The remaining 11 films at this year’s TCBFF were shown at the Trylon Microcinema on 33rd and Minnehaha Avenue in South Minneapolis. A small cinema house that features 50 deluxe seats and a 20-foot screen, it gave those who came a home-theatre feeling, a departure from the usual TCBFF locales.
“We usually have [the films] at the hosting hotel,” explains Morrow. “It’s a cute little theatre that a lot of people didn’t know about.”
This was the ninth annual TCBFF, a cinematic lineup of small films, shorts and documentary — mostly written, produced and directed by Blacks. “Every year I try to find meaningful films, something you can walk away with and make you think about things,” admits Morrow.
This year’s offerings included Number 37, a 16-minute short film about a Black professor looking to satisfy his hidden desires; The Secret about a man who has a one-night stand with a beautiful woman, but in the morning finds out that things are never the way they appear to be; and Underground, a slave story told through song.
Four local filmmakers also presented their work.
The Family Guardian is Lee Jordan’s second film that Morrow has shown in consecutive years. Each of his pieces thus far has a similar theme, he points out: “strong family values.
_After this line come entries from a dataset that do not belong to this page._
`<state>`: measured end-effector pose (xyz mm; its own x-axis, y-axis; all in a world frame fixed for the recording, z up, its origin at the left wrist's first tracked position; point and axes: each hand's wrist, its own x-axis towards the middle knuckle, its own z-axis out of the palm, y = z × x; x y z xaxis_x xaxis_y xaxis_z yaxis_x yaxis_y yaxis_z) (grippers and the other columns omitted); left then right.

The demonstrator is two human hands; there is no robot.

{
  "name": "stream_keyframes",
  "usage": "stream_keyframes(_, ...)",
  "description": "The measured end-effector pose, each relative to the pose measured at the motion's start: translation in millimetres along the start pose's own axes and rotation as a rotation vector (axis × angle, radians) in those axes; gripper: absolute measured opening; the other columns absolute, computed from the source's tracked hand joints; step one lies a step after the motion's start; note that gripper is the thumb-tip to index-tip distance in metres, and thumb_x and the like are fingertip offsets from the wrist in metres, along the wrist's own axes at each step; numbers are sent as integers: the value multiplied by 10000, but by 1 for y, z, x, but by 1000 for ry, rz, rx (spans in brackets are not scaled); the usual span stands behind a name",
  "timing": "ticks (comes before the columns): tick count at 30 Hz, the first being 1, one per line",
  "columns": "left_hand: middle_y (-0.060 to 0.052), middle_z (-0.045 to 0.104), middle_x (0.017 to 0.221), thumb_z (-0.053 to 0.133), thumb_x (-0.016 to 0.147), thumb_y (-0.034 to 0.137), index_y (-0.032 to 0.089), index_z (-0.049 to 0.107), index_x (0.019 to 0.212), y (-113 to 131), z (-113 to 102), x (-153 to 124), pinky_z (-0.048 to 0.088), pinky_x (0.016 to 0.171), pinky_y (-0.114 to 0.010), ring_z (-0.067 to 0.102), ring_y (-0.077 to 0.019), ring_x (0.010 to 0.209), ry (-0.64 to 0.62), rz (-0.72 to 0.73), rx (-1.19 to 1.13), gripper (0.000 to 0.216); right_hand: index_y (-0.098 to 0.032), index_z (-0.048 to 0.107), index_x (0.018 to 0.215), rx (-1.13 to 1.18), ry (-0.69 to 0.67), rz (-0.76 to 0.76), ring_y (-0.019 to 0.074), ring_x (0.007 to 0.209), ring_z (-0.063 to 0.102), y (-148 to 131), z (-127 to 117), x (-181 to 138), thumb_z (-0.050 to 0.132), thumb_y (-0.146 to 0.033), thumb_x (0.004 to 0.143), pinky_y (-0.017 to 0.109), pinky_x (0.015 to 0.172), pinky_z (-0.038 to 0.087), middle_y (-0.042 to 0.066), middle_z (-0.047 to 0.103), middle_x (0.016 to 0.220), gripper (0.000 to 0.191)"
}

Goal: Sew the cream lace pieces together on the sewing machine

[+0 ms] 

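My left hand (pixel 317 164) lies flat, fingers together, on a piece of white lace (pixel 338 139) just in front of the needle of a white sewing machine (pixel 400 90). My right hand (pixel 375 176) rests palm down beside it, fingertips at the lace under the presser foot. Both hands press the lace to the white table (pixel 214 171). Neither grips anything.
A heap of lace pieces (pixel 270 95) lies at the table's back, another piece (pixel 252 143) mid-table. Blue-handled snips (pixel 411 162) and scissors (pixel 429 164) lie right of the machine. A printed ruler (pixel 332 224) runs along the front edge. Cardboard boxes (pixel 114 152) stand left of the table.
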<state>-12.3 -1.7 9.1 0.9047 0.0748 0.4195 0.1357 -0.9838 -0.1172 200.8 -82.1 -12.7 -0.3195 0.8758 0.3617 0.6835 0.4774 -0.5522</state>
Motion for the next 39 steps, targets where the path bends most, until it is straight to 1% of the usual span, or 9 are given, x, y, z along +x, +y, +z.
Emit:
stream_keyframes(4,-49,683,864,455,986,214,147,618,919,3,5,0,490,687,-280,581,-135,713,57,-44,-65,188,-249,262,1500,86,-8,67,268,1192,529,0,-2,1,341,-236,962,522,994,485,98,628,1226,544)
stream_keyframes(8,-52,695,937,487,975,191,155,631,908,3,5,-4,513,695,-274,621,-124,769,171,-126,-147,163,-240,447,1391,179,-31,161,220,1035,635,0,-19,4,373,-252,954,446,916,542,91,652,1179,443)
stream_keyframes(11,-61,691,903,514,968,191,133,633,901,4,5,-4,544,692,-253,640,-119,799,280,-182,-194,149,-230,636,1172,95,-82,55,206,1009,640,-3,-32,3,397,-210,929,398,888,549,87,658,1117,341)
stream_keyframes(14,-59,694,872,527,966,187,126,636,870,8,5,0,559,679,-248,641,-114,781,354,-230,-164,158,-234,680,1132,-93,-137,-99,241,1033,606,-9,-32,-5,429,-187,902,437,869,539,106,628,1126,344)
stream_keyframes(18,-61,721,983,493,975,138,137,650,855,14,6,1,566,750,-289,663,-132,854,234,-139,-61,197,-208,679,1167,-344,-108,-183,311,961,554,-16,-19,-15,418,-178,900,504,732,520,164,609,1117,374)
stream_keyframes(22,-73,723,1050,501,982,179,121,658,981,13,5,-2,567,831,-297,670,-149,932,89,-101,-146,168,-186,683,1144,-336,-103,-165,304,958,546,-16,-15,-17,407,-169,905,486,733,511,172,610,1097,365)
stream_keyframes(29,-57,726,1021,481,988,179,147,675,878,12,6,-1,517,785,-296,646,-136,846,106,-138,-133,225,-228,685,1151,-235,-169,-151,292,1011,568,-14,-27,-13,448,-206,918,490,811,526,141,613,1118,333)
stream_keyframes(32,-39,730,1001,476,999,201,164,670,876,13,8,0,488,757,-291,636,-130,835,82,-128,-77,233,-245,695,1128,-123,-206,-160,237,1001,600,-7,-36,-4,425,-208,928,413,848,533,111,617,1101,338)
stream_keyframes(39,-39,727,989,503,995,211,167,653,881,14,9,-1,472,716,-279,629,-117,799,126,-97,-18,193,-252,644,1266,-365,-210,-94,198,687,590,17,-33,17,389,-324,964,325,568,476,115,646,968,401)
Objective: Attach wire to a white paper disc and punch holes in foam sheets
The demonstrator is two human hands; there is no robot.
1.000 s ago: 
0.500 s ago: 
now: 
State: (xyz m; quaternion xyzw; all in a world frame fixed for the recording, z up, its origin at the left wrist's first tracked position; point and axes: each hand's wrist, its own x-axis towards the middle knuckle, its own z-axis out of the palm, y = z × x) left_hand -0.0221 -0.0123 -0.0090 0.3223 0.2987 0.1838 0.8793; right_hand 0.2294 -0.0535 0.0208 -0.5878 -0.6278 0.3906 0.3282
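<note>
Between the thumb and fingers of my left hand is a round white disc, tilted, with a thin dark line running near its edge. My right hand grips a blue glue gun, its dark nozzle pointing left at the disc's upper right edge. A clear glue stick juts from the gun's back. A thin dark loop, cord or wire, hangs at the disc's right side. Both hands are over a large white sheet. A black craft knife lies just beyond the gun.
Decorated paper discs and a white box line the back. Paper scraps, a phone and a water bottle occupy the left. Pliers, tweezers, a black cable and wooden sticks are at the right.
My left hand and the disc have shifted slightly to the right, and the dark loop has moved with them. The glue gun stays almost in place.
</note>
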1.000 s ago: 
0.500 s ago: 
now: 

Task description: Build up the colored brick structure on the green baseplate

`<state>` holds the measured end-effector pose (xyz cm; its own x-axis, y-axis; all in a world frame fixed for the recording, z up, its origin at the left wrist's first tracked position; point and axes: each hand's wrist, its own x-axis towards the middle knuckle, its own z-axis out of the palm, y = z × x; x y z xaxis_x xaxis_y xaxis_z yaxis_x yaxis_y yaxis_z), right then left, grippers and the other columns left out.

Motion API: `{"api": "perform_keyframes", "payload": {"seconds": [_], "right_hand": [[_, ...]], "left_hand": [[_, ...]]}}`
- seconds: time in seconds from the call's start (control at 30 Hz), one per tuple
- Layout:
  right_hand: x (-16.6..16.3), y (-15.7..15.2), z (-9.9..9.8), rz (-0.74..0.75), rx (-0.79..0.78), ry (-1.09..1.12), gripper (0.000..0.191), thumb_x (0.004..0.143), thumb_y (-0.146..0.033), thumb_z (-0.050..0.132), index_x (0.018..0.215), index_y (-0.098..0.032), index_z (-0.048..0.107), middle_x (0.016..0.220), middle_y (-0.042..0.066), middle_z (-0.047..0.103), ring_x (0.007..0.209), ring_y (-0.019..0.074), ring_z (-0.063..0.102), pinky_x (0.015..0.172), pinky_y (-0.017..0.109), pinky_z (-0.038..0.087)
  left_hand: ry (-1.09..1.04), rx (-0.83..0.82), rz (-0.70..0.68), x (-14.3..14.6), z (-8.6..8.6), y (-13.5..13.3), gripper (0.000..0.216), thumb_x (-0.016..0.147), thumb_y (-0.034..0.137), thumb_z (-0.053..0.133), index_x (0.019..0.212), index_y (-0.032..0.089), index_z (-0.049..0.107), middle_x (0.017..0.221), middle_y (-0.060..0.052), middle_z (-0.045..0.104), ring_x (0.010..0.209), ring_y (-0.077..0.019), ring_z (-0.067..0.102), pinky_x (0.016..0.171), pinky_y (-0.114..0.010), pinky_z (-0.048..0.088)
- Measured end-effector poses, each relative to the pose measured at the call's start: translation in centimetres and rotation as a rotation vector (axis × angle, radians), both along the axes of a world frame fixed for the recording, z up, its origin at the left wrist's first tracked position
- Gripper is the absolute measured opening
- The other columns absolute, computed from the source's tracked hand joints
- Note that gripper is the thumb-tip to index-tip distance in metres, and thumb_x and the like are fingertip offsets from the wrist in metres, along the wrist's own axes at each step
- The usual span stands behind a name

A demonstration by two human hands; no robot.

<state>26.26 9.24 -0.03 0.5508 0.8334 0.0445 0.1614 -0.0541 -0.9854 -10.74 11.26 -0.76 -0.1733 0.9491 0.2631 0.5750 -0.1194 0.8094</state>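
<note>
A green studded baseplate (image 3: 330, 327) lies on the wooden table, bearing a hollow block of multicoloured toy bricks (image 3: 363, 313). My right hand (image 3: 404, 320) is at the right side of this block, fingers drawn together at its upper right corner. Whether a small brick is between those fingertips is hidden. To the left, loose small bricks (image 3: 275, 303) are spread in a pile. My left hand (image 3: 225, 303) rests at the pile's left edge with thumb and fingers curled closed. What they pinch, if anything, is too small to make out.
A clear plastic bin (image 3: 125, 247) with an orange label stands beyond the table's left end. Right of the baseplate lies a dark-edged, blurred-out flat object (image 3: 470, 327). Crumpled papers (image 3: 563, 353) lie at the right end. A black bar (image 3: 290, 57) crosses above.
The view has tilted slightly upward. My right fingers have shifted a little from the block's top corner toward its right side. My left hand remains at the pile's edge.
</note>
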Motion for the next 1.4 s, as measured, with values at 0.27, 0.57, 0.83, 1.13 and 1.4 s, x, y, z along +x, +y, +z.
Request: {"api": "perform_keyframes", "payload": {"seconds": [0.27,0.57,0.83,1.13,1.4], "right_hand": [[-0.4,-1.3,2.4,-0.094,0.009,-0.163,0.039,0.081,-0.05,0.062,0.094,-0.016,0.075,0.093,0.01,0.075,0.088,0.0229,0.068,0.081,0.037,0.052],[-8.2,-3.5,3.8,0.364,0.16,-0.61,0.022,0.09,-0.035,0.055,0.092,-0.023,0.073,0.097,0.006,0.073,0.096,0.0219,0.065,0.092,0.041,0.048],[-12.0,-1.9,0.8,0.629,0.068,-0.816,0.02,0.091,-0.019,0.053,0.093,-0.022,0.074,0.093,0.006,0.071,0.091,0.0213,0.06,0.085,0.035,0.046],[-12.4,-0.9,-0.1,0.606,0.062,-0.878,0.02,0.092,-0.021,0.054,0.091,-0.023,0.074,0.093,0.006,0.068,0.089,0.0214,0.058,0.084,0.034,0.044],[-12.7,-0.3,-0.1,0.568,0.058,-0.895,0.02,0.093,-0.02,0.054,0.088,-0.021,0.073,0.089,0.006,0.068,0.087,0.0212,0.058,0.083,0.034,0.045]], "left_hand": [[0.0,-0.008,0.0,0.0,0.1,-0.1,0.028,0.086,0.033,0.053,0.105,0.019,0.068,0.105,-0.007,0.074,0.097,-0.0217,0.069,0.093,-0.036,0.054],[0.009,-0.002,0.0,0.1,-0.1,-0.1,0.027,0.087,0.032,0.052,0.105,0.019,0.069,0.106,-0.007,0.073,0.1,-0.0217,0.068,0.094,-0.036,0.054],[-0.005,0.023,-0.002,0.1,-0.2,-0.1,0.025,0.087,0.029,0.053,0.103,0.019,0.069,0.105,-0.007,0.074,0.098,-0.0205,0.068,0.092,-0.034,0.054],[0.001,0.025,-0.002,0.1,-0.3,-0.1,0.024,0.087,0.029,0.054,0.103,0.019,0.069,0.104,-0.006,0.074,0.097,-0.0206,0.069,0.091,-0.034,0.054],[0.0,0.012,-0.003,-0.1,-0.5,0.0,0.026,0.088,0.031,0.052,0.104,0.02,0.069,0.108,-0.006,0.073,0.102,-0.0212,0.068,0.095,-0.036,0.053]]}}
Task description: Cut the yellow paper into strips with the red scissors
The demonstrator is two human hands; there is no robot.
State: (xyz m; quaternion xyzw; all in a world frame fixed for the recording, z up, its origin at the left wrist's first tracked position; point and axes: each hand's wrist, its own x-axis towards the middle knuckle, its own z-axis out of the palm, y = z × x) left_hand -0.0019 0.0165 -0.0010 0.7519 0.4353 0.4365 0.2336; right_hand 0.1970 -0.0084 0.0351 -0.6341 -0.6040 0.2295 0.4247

Every film I do will have some sort of message,” says Jordan.
Marilyn Moore and Dirk Cannon’s documentary, Urban Warfare: The Peaceful Warriors,” centered on North Minneapolis and featured Peace Foundation’s Sondra Samuels, Bishop Richard Howell of Shiloh Temple and MADDAD’s V.J. Smith among others. It was first shown last year at the Capri Theater on West Broadway, and then later won a social documentary award at the New York International Film Festival.
“It is a series of documentaries,” says Moore of her first film.
“We have two more documentaries and we want to do the same thing” in spotlighting local individuals doing positive work in the community, adds Cannon. “We have enough bad news.”
Although the turnout to the 2011 TCBFF could have been better, Morrow was encouraged nonetheless.
“We are going to do something really big,” she pledges of next year’s festival — it’s tenth.
Morrow wants members of the Black community to be more “involved and come out” to see the films. She also encourages those who use social media sites to help get the word out.
“Every year we have fabulous movies, but you won’t know unless you come,” she concludes.